* [PROBLEM TO SOLVE]:
Every line below that mentions the word "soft" should be copied out.

* [RAW DATA]:
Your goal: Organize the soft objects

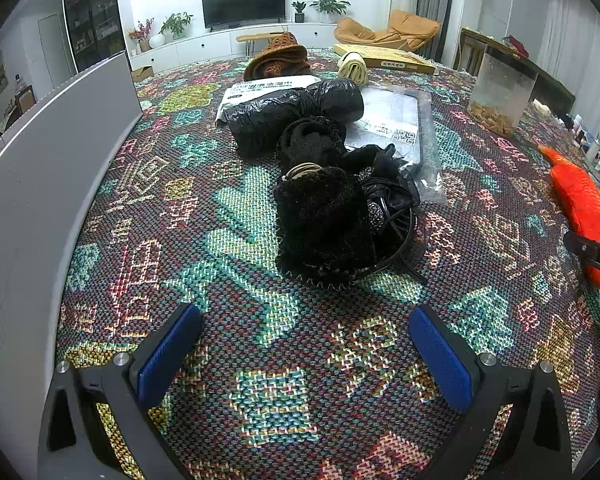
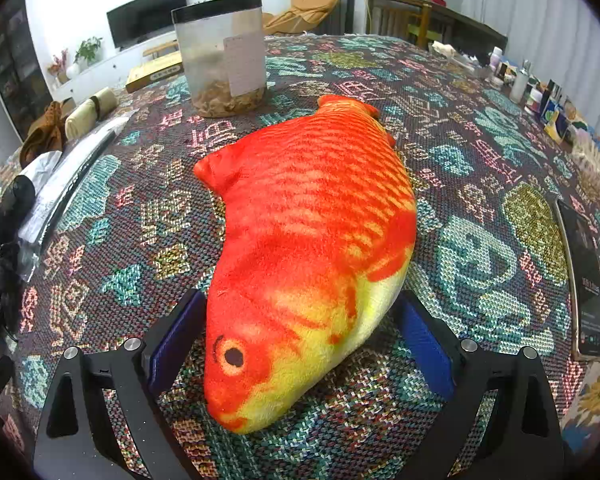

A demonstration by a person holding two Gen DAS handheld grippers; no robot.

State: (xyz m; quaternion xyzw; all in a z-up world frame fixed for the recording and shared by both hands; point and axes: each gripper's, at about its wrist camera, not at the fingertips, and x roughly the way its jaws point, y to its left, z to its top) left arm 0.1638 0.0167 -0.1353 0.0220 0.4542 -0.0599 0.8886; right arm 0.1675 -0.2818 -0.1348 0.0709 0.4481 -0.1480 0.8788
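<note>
Orange-and-yellow plush fish (image 2: 312, 248) lies flat on the woven patterned tablecloth (image 2: 480, 240), head end between the fingers of the right gripper (image 2: 300, 340); fingers spread, left pad against the plush, right pad just clear. Clear container (image 2: 222, 56) stands beyond the fish's tail. Left gripper (image 1: 304, 356) hovers with fingers spread, empty, near a black fabric heap (image 1: 332, 208) left of the fish.

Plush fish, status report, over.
Right gripper open, fingers straddling plush fish head. Left gripper open, empty, facing black knit pile. Nothing blocking.
</note>
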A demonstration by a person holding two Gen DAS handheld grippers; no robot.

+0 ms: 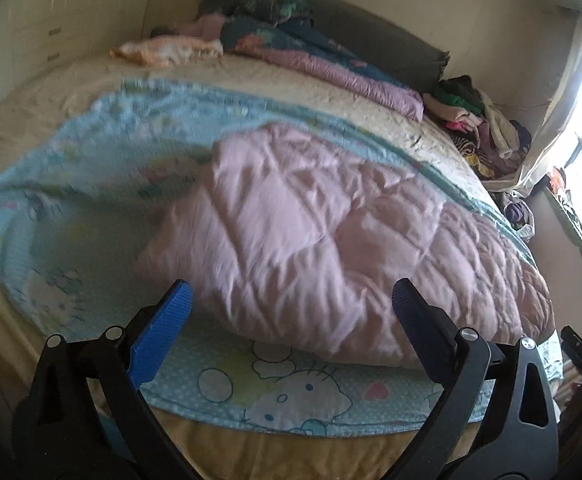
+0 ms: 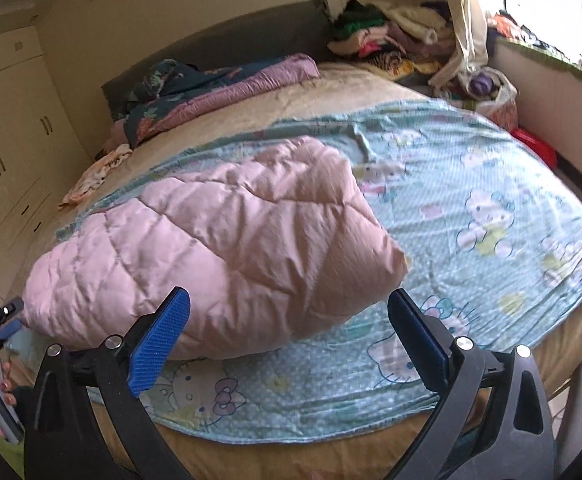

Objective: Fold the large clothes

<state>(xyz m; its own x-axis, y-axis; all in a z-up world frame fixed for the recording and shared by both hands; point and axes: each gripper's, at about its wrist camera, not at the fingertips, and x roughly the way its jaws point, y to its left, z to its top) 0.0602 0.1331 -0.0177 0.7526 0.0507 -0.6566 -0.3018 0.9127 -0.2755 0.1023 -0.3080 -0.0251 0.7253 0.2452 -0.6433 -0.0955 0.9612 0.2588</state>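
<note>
Both grippers stand spread wide with nothing between their blue pads: the left gripper (image 1: 291, 300) and the right gripper (image 2: 289, 308) each hover just short of the near edge of the pink quilted garment (image 1: 331, 232), touching no cloth. That garment lies in a thick, puffy bundle on the blue cartoon sheet (image 2: 471, 208), near the front edge of the bed (image 1: 251, 456), and it looks already doubled over on itself at least once. From the right wrist view its far corner sits free on the sheet, while the bulk bulges toward the left gripper's side.

My judgement is that the step in hand is to let go after a fold and line up the next grip. To do it well, each gripper should go for a true corner or a hem, not the fat middle, since slippery padded cloth will bunch and slide out of a shallow pinch. The two should take hold at matching points on opposite sides, lift together, and carry the edge across evenly so the layers stack square. Pads should close on the garment alone and leave the sheet below untouched. Pressing the trapped air out before the next fold would keep the bundle from springing open.
</note>
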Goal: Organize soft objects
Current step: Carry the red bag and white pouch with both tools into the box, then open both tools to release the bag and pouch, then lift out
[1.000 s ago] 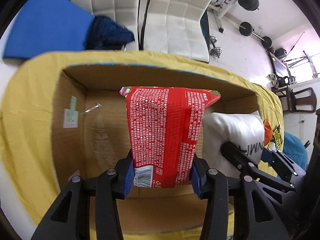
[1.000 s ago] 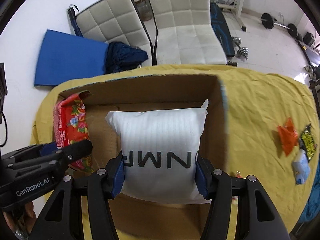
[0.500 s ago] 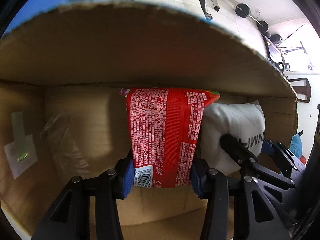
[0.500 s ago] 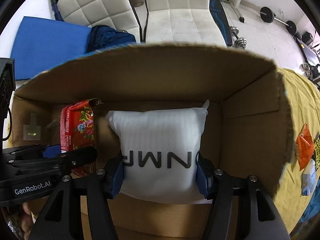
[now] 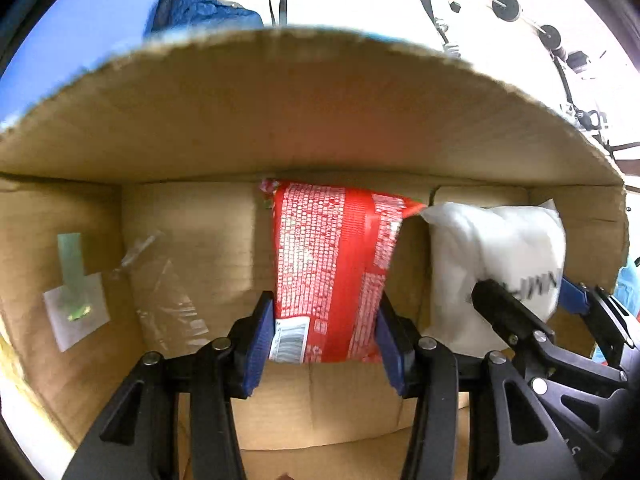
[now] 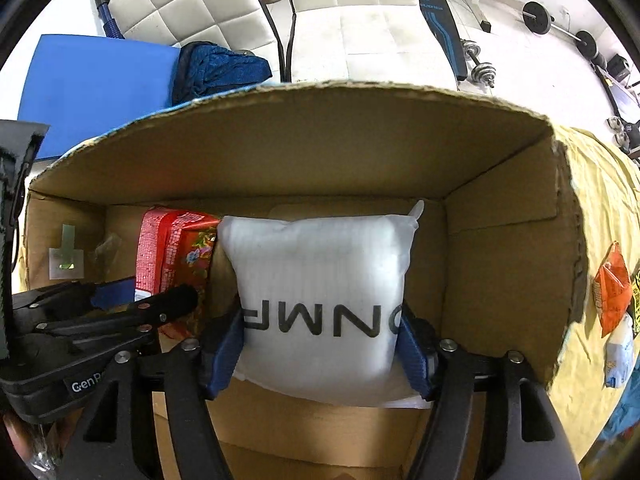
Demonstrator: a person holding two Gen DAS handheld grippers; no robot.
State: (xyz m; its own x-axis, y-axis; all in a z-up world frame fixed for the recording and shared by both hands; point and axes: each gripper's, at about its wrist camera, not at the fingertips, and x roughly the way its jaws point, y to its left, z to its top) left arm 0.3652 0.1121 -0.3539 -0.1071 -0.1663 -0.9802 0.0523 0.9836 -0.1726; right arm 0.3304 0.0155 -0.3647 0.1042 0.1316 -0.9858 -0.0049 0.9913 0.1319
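Observation:
My left gripper (image 5: 324, 344) is shut on a red snack packet (image 5: 332, 268) and holds it upright inside the cardboard box (image 5: 280, 120). My right gripper (image 6: 320, 348) is shut on a white air pillow bag (image 6: 324, 280) with black letters, held inside the same box (image 6: 320, 144), just right of the red packet (image 6: 172, 248). The white bag (image 5: 500, 264) and the right gripper (image 5: 532, 308) show at the right of the left wrist view. The left gripper (image 6: 132, 304) shows at the left of the right wrist view.
The box stands on a yellow cloth (image 6: 600, 200). An orange packet (image 6: 610, 288) and a light blue packet (image 6: 620, 352) lie on the cloth to the right of the box. White chairs (image 6: 340, 8) and a blue mat (image 6: 96, 80) are beyond the table.
Both grippers have gone down deeper into the box with their loads. The box walls now fill the views. The red packet and white bag stay gripped.

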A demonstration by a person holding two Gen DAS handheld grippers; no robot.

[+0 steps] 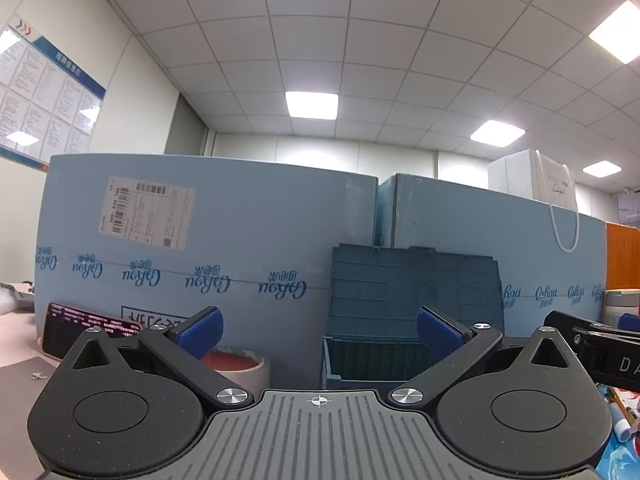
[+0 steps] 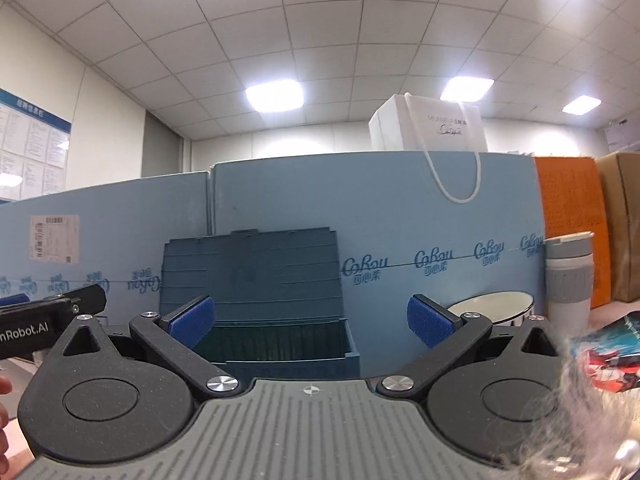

* [EXERCISE SOLUTION]:
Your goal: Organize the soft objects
Goal: Organize soft objects

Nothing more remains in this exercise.